■ **Collected material**
===============
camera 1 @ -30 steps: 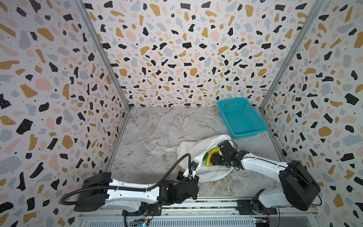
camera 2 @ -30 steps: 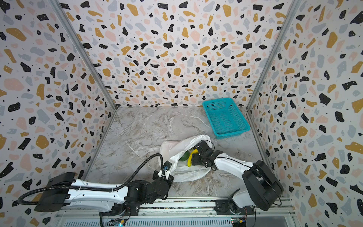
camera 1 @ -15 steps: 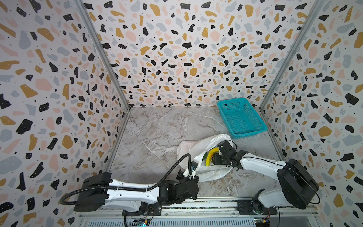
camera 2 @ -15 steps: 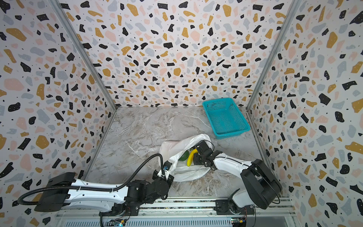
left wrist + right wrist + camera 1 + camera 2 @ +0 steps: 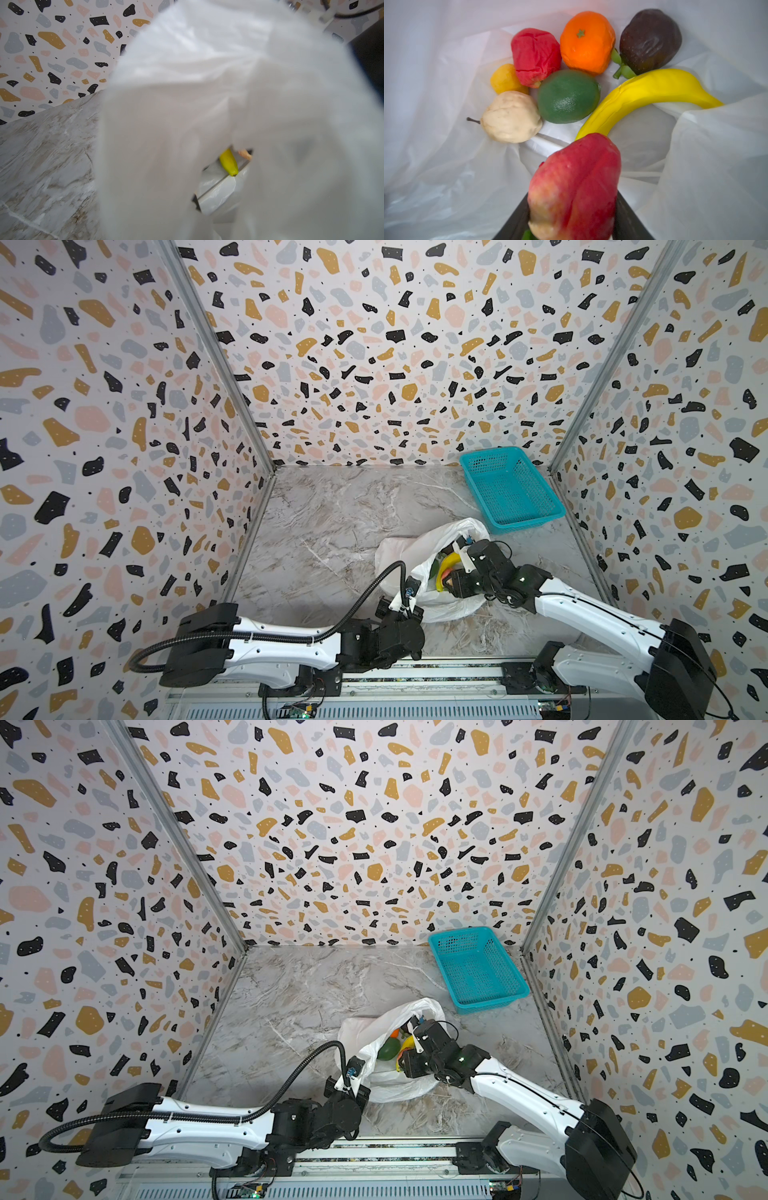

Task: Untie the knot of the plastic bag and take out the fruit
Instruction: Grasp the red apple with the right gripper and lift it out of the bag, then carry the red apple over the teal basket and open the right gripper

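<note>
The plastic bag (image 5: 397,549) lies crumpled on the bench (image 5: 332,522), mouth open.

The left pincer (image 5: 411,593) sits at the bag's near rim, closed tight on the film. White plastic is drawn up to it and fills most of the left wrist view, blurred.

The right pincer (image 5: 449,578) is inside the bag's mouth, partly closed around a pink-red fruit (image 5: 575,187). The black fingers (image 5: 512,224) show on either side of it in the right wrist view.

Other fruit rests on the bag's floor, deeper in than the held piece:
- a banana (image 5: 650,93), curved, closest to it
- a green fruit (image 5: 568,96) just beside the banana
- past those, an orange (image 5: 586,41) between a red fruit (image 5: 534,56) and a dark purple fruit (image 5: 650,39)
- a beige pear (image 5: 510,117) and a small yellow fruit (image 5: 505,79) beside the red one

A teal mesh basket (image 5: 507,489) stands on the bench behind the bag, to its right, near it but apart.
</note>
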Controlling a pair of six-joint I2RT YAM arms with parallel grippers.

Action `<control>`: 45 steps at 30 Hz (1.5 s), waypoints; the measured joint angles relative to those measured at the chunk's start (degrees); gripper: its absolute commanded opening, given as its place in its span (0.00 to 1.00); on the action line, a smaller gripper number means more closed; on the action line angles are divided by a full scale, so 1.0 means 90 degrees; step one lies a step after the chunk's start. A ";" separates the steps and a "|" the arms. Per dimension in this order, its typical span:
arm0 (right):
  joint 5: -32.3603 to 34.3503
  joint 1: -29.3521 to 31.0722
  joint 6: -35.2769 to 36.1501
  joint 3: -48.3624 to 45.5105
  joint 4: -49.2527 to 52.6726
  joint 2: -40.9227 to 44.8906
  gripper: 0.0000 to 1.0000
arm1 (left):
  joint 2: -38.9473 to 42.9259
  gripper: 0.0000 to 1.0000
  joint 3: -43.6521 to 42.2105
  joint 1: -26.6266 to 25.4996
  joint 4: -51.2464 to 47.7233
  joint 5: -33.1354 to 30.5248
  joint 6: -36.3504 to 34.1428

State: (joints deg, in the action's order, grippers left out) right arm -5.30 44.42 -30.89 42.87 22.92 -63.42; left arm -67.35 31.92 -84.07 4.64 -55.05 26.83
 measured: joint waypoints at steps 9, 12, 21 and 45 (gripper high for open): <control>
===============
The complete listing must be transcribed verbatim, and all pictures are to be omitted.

camera 1 @ -30 steps: 
camera 2 @ -30 steps: 
camera 1 @ -15 steps: 
camera 2 @ -15 steps: 
left wrist + right wrist + camera 1 + camera 2 @ +0 steps: 

Task: Untie the knot of the plastic bag and take out the fruit
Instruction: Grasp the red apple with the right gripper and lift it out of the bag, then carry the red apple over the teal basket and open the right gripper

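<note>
The plastic bag (image 5: 397,549) lies crumpled on the bench (image 5: 332,522), mouth open.

The left pincer (image 5: 411,593) sits at the bag's near rim, closed tight on the film. White plastic is drawn up to it and fills most of the left wrist view, blurred.

The right pincer (image 5: 449,578) is inside the bag's mouth, partly closed around a pink-red fruit (image 5: 575,187). The black fingers (image 5: 512,224) show on either side of it in the right wrist view.

Other fruit rests on the bag's floor, deeper in than the held piece:
- a banana (image 5: 650,93), curved, closest to it
- a green fruit (image 5: 568,96) just beside the banana
- past those, an orange (image 5: 586,41) between a red fruit (image 5: 534,56) and a dark purple fruit (image 5: 650,39)
- a beige pear (image 5: 510,117) and a small yellow fruit (image 5: 505,79) beside the red one

A teal mesh basket (image 5: 507,489) stands on the bench behind the bag, to its right, near it but apart.
</note>
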Controlling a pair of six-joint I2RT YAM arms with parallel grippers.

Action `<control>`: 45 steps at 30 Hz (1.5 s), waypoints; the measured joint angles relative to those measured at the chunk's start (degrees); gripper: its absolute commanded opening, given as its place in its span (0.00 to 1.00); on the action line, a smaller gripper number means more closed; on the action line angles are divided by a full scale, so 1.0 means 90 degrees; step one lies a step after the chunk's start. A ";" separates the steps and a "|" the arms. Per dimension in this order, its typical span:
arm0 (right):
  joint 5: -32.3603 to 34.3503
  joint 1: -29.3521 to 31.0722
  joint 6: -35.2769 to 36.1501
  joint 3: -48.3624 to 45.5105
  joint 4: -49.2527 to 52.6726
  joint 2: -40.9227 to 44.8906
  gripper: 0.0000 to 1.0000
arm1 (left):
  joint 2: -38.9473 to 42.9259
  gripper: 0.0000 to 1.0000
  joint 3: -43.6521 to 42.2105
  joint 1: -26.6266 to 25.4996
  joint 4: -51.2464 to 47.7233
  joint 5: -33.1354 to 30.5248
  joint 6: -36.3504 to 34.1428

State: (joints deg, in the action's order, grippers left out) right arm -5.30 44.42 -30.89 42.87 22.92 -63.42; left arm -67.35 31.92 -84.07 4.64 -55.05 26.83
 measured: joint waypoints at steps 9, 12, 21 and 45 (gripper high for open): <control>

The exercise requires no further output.